The basis of the relationships between leaf structure, leaf nitrogen concentrations and rates of photosynthesis arises from the fact that photosynthesis is a rate-limited process that uses both CO2 and macronutrients, mainly N & P.  Most terrestrial ecosystems are either N or P limited, or N and P co-limited (Elser et al. 2007); so let us think of photosynthesis CO2 and nutrient-limited process.  Assuming no light limitation and the fact that leaves want to maximize CO2 assimilation rates, we can decompose photosynthesis into two components: a portion of the process that is CO2-limited, and a portion of the process that is limited by the availability of reactants needed for the Calvin-Benson cycle, or nutrient-limited.  The maximum rate of assimilation during the carboxylation reaction-limited portion of photosynthesis (Vcmax) and the maximum rate of assimilation when the photosynthetic machinery is limited by reactants (i.e., electron transport rate is constant) (Jmax), can give provide information on the relative strength of CO2 or nutrient limitation on leaf-level plant performance.  Wullschleger (1993) compiled estimates of Vcmax and Jmax for 109 C3 plant species and found that Vcmax  ranged from 6 (Picea abies; Norway Spruce) to 194 (Beta vulgaris; garden beet) μmols CO2 m-2 s-1 , and that Jmax  ranged from 17 (again, Picea abies) to 372 (Mahastrtun rotundifolium; a desert annual) μmols CO2 m-2 s-1.  Averages for Vcmax and Jmax across all 109 species were 64 and 139 μmols m-2 s-1, respectively, and when comparing values across plant lifeforms, Vcmax and Jmax were generally higher for herbaceous annals than for wood perennials.  This confirms photosynthetic performance basis for the variation on plant leaf structural investment. 

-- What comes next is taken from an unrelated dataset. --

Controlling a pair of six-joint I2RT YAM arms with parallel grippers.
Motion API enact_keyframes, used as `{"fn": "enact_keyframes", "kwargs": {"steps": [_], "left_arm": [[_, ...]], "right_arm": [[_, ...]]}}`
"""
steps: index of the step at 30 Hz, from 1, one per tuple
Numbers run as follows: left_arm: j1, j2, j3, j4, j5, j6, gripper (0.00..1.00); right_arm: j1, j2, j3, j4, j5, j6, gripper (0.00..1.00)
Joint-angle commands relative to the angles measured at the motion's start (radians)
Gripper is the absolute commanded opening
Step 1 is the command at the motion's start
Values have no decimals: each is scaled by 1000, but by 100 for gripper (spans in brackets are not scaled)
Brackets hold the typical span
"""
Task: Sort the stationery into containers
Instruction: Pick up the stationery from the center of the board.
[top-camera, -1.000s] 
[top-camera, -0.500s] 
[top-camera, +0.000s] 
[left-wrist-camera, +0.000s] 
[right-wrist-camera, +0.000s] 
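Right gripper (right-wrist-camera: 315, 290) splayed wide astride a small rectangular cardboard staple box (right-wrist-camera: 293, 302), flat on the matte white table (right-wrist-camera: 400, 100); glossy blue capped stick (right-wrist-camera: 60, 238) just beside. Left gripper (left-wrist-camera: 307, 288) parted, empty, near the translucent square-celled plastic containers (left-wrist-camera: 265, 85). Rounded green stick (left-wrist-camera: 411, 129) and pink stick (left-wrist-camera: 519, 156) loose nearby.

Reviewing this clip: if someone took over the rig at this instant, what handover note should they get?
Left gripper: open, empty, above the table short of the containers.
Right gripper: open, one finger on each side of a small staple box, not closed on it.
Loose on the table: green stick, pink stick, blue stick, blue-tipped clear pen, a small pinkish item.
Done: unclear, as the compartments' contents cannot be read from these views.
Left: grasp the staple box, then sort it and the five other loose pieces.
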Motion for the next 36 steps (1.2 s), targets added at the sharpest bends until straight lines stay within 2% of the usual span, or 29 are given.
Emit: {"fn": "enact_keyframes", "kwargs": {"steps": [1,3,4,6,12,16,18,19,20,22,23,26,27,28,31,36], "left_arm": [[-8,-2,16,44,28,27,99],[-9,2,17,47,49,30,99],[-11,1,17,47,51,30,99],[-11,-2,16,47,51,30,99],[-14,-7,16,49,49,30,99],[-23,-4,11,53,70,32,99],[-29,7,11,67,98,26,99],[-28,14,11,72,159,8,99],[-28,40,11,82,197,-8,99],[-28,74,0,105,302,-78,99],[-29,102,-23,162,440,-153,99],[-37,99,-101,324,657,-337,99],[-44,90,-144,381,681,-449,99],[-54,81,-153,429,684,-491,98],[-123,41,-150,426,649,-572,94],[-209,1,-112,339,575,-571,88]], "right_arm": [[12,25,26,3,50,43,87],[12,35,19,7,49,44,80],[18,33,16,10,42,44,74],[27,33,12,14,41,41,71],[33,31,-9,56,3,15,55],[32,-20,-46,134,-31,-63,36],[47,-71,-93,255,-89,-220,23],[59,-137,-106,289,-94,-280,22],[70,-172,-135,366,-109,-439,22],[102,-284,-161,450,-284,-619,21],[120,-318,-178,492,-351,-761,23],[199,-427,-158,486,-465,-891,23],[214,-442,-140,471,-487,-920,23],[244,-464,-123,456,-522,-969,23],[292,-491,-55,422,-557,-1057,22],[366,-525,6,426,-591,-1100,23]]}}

Because plants use on average 10 times a much N as P, N concentrations have been more popular in investigating physiological relationships to leaf tissue nutrient concentrations.  Leaf N does scale with chlorophyll, because proteins used in the photosynthetic dark reactions and those in the thylakoids are N-rich.  In a brilliant study, John Evans (1989) showed that not all plants use N the same within a leaf, and that differences in N use vary based on the light environment and differences in leaf economics strategies among species.  Specifically, shade-tolerant species on the resource-conservative end of the leaf-economics spectrum allocated a greater proportion of N to thylakoids in the Chloroplast, whereas resource-acquisitive species, with higher rates of photosynthesis allocated less to thylakoid proteins and more to Calvin cycle proteins and enzymes (e.g., RuBP carboxylase).  Therefore, we can understand there to exist a tradeoff at the leaf-level on the relative return in nutrient investment in electron transport (J) relative to carboxylation (V) on assimilation rate (Maire et al. 2012, Walker et al. 2014).  When carboxylation is limiting photosynthesis, an investment in maximizing Jmax has little effect on assimilation rate and leads to electron transport energy not used in photosynthesis.  However, when light is limiting photosynthesis, a greater investment in Jmax relative to Vcmax maximizes photosynthetic rate, yet that greater investment is offset by the cost of energy dissipation when carboxylation is limiting, to avoid inhibition.  Maire et al. (2012) employed this assumption about the relative investment of N in Jmax, its relationship to Vcmax and using species-specific parameter values for specific leaf area, created a leaf-level photosynthetic model that accounted for 93% of the total variance in leaf N across species and environmental conditions.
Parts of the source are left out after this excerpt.